In her third book, Doyle (Love Warrior, 2016, etc.) begins with a life-changing event. “Four years ago,” she writes, “married to the father of my three children, I fell in love with a woman.” That woman, Abby Wambach, would become her wife. Emblematically arranged into three sections—“Caged,” “Keys,” “Freedom”—the narrative offers, among other elements, vignettes about the soulful author’s girlhood, when she was bulimic and felt like a zoo animal, a “caged girl made for wide-open skies.” She followed the path that seemed right and appropriate based on her Catholic upbringing and adolescent conditioning. After a downward spiral into “drinking, drugging, and purging,” Doyle found sobriety and the authentic self she’d been suppressing. Still, there was trouble: Straining an already troubled marriage was her husband’s infidelity, which eventually led to life-altering choices and the discovery of a love she’d never experienced before. Throughout the book, Doyle remains open and candid, whether she’s admitting to rigging a high school homecoming court election or denouncing the doting perfectionism of “cream cheese parenting,” which is about “giving your children the best of everything.” The author’s fears and concerns are often mirrored by real-world issues: gender roles and bias, white privilege, racism, and religion-fueled homophobia and hypocrisy.

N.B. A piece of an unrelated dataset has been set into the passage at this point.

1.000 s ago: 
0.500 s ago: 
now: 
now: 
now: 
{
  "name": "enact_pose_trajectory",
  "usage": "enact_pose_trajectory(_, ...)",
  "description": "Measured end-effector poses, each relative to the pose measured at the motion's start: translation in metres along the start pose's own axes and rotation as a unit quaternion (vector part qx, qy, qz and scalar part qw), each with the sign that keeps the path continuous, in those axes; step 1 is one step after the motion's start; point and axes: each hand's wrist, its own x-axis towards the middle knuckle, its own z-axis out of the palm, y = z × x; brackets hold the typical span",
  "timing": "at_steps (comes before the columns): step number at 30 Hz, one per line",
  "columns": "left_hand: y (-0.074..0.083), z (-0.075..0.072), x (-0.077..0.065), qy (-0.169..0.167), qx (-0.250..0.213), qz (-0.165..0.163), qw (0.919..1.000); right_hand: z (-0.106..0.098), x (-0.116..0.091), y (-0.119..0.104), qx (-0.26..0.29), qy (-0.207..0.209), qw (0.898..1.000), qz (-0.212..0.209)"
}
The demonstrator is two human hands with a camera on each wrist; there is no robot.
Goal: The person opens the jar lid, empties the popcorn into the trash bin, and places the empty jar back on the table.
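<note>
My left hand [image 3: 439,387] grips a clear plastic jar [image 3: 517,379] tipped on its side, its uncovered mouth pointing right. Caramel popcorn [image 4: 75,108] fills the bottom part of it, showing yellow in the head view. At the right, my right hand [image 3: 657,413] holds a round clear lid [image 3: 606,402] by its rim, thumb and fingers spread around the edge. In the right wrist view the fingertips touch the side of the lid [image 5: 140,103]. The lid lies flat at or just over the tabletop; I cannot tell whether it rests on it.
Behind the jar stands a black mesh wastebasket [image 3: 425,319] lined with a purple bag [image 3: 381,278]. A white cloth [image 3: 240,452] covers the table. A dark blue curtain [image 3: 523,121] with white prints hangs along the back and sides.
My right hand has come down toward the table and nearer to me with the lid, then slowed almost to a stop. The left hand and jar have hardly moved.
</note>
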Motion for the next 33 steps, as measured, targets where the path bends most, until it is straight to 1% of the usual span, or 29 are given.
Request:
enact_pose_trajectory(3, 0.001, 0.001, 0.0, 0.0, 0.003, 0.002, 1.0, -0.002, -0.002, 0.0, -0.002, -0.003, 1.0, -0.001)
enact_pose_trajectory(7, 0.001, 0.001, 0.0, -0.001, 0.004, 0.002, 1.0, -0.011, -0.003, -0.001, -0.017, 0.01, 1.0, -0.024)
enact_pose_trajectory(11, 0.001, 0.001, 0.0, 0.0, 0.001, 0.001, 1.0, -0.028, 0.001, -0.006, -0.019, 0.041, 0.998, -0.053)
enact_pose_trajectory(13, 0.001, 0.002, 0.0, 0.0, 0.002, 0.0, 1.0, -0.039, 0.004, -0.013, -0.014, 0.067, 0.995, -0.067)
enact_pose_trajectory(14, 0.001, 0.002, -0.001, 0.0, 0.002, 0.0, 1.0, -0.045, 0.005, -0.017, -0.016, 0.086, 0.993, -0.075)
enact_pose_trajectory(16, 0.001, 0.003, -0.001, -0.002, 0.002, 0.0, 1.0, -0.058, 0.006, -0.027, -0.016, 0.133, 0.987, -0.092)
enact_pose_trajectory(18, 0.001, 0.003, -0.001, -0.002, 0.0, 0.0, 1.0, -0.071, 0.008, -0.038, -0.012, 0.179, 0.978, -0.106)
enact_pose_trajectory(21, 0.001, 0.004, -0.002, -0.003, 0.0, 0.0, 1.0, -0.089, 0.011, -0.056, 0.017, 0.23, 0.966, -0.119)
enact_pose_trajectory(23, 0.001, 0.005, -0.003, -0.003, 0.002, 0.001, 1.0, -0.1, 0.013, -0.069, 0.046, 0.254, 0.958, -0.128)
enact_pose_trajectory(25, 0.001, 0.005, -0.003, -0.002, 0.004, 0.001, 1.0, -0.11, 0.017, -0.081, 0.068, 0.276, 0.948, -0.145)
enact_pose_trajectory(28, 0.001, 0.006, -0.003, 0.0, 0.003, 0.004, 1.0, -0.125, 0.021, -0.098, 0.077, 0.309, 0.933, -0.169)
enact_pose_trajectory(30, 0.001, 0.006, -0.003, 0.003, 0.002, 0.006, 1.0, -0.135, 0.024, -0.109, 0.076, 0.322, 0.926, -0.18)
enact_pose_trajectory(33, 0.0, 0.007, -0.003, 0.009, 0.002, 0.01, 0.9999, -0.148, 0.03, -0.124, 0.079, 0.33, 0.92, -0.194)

Some stories merely skim the surface of larger issues, but Doyle revisits them in later sections and digs deeper, using friends and familial references to personify their impact on her life, both past and present. Shorter pieces, some only a page in length, manage to effectively translate an emotional gut punch, as when Doyle’s therapist called her blooming extramarital lesbian love a “dangerous distraction.” Ultimately, the narrative is an in-depth look at a courageous woman eager to share the wealth of her experiences by embracing vulnerability and reclaiming her inner strength and resiliency.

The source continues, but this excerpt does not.